Colorectal cancer (CRC) is the most common cancer that coincides with gastric cancer (GC). Although the usefulness of total colonoscopy (TCS) as a CRC screening tool has been reported in preoperative patients with GC, the long-term outcome of patients with synchronous CRC (SCRC) remains unclear. This study aims to clarify the significance of preoperative screening TCS for GC in terms of survival outcomes.

Patients and Methods

We included 796 patients who underwent preoperative screening TCS for GC. The risk factors, clinicopathological features, and survival outcome of SCRC were examined. Furthermore, the cost-effectiveness was evaluated from the perspective of improving the rates of mortality caused by CRC.

Results

SCRC was observed in 43 patients (5.4%). Endoscopic treatment for SCRC was performed on 30 patients.

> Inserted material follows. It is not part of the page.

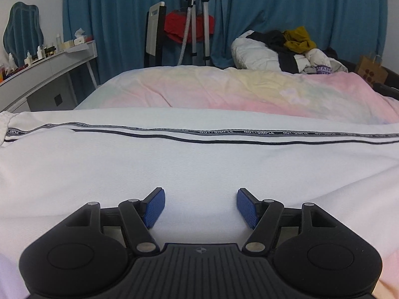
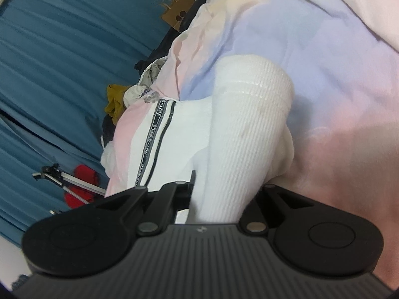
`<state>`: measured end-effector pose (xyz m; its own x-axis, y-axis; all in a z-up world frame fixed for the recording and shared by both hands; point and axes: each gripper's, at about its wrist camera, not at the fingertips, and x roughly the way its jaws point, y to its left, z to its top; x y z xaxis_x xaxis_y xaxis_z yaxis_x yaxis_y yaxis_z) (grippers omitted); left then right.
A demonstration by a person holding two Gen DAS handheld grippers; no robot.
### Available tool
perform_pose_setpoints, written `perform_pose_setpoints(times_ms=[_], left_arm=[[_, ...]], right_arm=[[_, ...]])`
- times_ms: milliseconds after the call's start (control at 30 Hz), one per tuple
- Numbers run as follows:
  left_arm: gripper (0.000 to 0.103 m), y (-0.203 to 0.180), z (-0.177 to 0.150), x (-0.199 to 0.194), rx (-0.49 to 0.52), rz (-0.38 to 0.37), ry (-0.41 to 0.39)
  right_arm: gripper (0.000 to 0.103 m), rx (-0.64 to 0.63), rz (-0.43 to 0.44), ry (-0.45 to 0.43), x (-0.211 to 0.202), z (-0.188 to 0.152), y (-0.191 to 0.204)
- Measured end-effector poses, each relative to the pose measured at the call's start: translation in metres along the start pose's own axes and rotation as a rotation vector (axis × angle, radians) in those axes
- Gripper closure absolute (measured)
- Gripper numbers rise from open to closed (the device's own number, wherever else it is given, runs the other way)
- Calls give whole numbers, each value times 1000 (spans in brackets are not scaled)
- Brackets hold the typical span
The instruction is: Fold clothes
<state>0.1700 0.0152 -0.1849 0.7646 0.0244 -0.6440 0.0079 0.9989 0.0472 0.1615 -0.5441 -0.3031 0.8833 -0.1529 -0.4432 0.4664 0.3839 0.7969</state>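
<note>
Blue curtains back a bed whose pastel duvet serves as the folding surface. Left gripper: its blue pads stand spread apart, empty, low over the white trousers, probably poised to pin or pinch the cloth while the other end is moved. Right gripper: its fingers are hidden by fabric, but they appear pressed together on the ribbed cuff of the trousers, which rises out of the jaws and is lifted clear of the duvet, likely to carry that end over for a fold. Trousers: spread flat on the near part of the bed, long axis running left to right across the left view, as the lettered side stripe shows. Beyond lie a heap of unfolded clothes, a tripod and a dressing table.
</note>
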Motion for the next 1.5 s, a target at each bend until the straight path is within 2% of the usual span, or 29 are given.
perform_pose_setpoints(times_ms=[167,233,333,433,533,633,733,833,900,967,1067,1167,1300,1400,1433,1500], left_arm=[[35,4,1,4,-5,-12,2],[35,4,1,4,-9,-17,-1],[35,6,2,4,-5,-26,-11],[33,7,2,3,-3,-35,-23],[33,13,7,-4,-37,-60,-48],[33,28,20,-21,-123,-70,-116],[31,56,34,-42,-267,-94,-198],[30,82,43,-55,-386,-129,-248],[30,91,46,-61,-417,-136,-263],[30,95,47,-63,-423,-138,-258],[30,93,50,-63,-418,-158,-251],[30,89,52,-62,-406,-197,-243],[30,81,48,-58,-386,-246,-220],[30,80,46,-56,-381,-271,-206],[30,80,45,-55,-379,-279,-201],[30,79,44,-52,-369,-294,-191]], right_arm=[[92,-62,-38,-18,-1,1,15],[92,-133,-49,-51,-8,1,34],[92,-388,-53,-152,-24,-10,91],[92,-664,-11,-267,-47,-42,155],[92,-935,64,-355,-67,-95,210],[92,-1198,169,-374,-87,-163,244],[92,-1417,231,-299,-97,-238,250],[92,-1600,258,-119,-90,-309,229],[92,-1724,250,-4,-80,-348,209],[91,-1821,219,67,-71,-376,188],[91,-1782,220,60,-74,-373,190],[91,-1694,284,39,-86,-359,204],[89,-1629,299,157,-73,-358,198],[87,-1644,296,156,-83,-365,188],[82,-1620,302,175,-86,-363,191],[65,-1552,321,236,-90,-357,197]])
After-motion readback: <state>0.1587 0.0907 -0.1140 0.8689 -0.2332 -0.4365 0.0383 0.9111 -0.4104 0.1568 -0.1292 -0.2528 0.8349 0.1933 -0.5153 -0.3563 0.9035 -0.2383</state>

In total, 15 patients underwent surgical resection, including 2 patients requiring additional surgery after endoscopic treatment. Regarding pathological stages, 25 patients had stage 0, 12 patients had stage I, 5 patients had stage II, and 1 patient had stage IIIB disease. The cumulative mortality rates were as follows: GC-related deaths, 12.6%; deaths from cancers other than CRC, 1%; deaths from other causes, 5.5%. No deaths were attributed to SCRC. Comparing the patients who did not undergo TCS, an incremental cost-effectiveness ratio analysis suggested that a screening cost of 5.86 million yen was required to prevent one CRC death.

Conclusions

Curative treatment was possible in all patients with SCRC. No deaths were attributed to SCRC, suggesting that screening TCS for GC is effective.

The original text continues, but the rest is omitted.